Last year Mr. Kasparov showed that he was more than a match for IBM's digital chess master, which had a carefully engineered capacity to consider 100 million chess moves per second. The IBM team now has boosted Deep Blue's grasp of files, ranks, diagonals, pieces, and pawns to 200 million positions a second. Some in the chess world wonder if the odds have tilted in the machine's favor.

With the contest at a win apiece (the third game is today), Deep Blue's new skills are still a matter of speculation, though the computer's decisive win in Game 2 has doubtless shaken Kasparov partisans.

But the reigning world champion, never one to doubt his abilities, has said all he has to do is play against a computer a few times to find its weaknesses. Then human ingenuity will triumph, as it did last year. We shall see.

Extraordinary human ingenuity, after all, is what produced Deep Blue. The man-vs.-machine hype is a little overplayed. It's really not so surprising that some smart computer scientists can build something that amplifies their command of numbers.

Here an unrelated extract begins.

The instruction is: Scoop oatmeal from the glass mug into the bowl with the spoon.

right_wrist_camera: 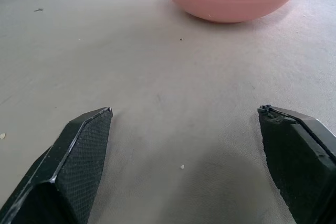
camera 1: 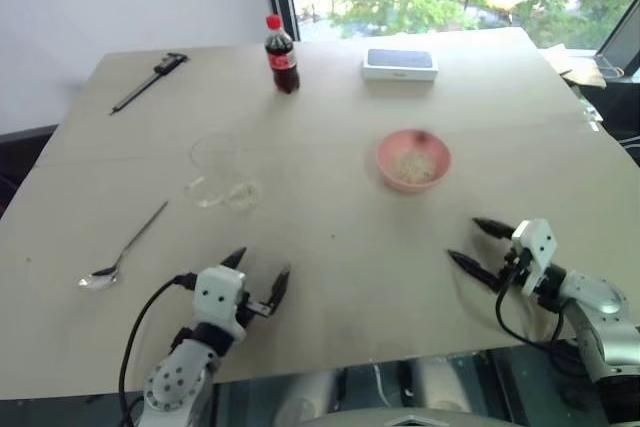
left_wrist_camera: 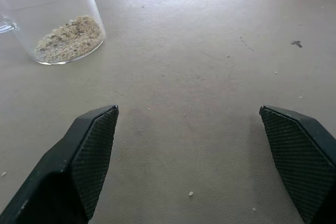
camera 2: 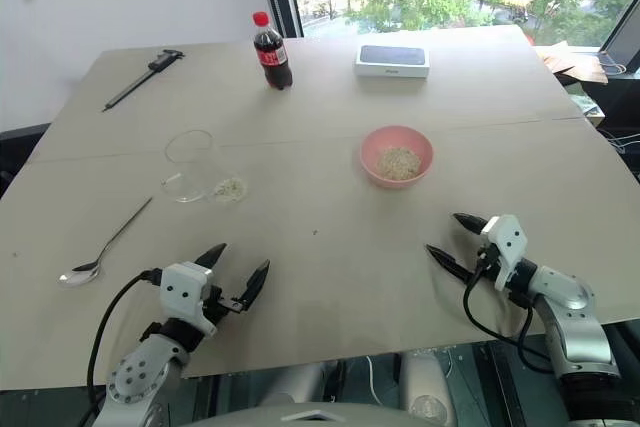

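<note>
Beige table [camera 2: 330, 247] — left gripper [camera 2: 236, 272] and right gripper [camera 2: 455, 237] both gape wide (holding nothing).

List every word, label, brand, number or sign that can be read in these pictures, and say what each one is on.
No text here can be read for certain.
Cola bottle: red label with white script, too small to read.
White box with a dark top: no legible print.
Caliper: scale marks too small to read.
Glass mug, bowl, spoon: no markings seen.
</note>
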You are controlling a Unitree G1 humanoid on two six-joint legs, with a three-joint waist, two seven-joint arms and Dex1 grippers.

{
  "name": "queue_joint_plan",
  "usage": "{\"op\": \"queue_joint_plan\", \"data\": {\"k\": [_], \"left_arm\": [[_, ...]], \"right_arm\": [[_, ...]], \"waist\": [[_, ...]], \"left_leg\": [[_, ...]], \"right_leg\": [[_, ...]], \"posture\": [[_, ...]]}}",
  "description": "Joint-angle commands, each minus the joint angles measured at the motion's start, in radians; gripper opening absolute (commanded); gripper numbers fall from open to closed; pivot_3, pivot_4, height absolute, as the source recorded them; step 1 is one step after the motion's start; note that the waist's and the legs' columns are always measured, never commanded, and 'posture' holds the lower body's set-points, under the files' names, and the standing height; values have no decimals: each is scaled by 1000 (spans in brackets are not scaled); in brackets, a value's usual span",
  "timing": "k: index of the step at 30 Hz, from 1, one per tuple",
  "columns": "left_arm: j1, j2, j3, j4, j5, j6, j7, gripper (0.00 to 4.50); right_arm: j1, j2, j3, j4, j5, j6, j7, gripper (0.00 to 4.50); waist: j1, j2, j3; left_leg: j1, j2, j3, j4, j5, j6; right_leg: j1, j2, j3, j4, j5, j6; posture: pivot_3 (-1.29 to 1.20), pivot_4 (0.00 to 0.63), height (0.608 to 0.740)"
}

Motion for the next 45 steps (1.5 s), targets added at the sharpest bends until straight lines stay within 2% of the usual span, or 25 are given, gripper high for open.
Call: {"op": "queue_joint_plan", "data": {"k": [1,26,34,37,41,45], "left_arm": [[11,1,5,28,13,2,7,4500],[4,12,11,36,-14,-8,-26,4500],[-44,4,140,-15,-47,31,59,4500],[-40,48,247,-46,-77,119,73,4500],[-42,179,384,-44,-124,232,11,4500],[-98,320,492,74,-179,312,-74,4500]], "right_arm": [[-5,0,-3,-4,6,-1,6,4473],[25,7,0,-39,5,1,-18,4473],[18,-16,72,-103,-23,12,21,4473],[9,-16,102,-213,47,107,41,4473],[-14,-26,159,-353,95,223,56,4473],[-76,-25,216,-460,120,312,48,4473]], "waist": [[0,0,0],[1,0,0],[0,-3,2],[0,-4,3],[1,-6,4],[2,-6,5]], "left_leg": [[0,0,0,0,0,0],[0,0,0,0,0,0],[0,1,-2,0,0,0],[-1,0,-1,0,0,0],[-4,1,-2,0,0,-1],[-5,0,-2,0,0,-1]], "right_leg": [[0,0,0,0,0,0],[0,0,0,0,0,0],[-1,0,-1,1,0,0],[-2,0,-1,1,0,0],[-6,1,-2,1,0,0],[-6,1,-2,1,0,0]], "posture": [[0,150,740],[0,150,740],[0,150,740],[0,150,740],[0,150,740],[0,150,740]]}}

No more surprising, certainly, than that 10-year-olds can become chess whizzes and utterly confound their elders. That kind of genius was on display last week at the Super National Scholastic Chess Championships in Knoxville, Tenn. More than 4,000 players from all over the country gathered to show their grasp of the ancient game. Teachers from many areas report a growing interest in chess. That kind of enthusiasm for mental athleticism is already deeply rooted in other parts of the world, not least Kasparov's homeland of Russia.

Deep Blue will never have a shortage of opponents.